Korea’s Coast Guard only sent one official to inspect five mega-size ferries, including the sunken Sewol, in a special six-hour inspection on Feb. 25, just 50 days before the disaster.

According to documents disclosed by Representative Hwang Ju-hong of the New Politics Alliance for Democracy, the Coast Guard dispatched one official, identified as Sgt. Suh, to inspect the five ferries. He was accompanied by four other inspectors from maritime inspection agencies, including the Korean Register of Shipping.

Hwang obtained the papers yesterday from the Coast Guard.
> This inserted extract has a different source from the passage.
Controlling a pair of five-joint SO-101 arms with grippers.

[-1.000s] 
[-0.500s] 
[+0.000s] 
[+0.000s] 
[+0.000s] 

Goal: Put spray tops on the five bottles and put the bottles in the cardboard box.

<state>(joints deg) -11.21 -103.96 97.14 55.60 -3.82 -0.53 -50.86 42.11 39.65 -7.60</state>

The five inspectors were given five hours from 1 p.m. to 6 p.m. to complete their safety evaluations on each of the five ships - the Sewol, the Seohaenuri, the Daebue Express Ferry, the Rainbow and the Flying Car Ferry. That would have given the five-member team an estimated one hour to scrutinize each vessel.

The team concluded that all five vessels passed its safety requirement check, which reviews crew members’ emergency training, safety equipment, how loads are secured on deck as well as the number and condition of life vests and lifeboats.

Yet, the Sewol accident demonstrates that the vessel met none of these safety requirements and only two of its 44 life boats were actually deployed during the accident. “For a mega-size ferry like the Sewol, it takes an hour just to walk through it,” Hwang said. “How does it make sense that they were able to properly inspect each of the five ferries in an hour?”

The revelation is expected to fuel more public backlash against the Coast Guard, which is already mired in controversy over its handling of the accident.

A 10-minute video of initial rescue efforts by the Coast Guard showed that not a single rescue worker made an effort to get inside the listing ferry and raised questions as to whether authorities made appropriate attempts to save the ferry’s passengers.

The public’s negative sentiment toward the Coast Guard was further aggravated when it was revealed that Park Sung-bae, the superintendent of the Jeju Coast Guard, played golf twice on April 27, and again on Sunday, at a time when the government has advised its workers to refrain from leisure activities.

The Jeju Coast Guard dismissed Park from his position yesterday.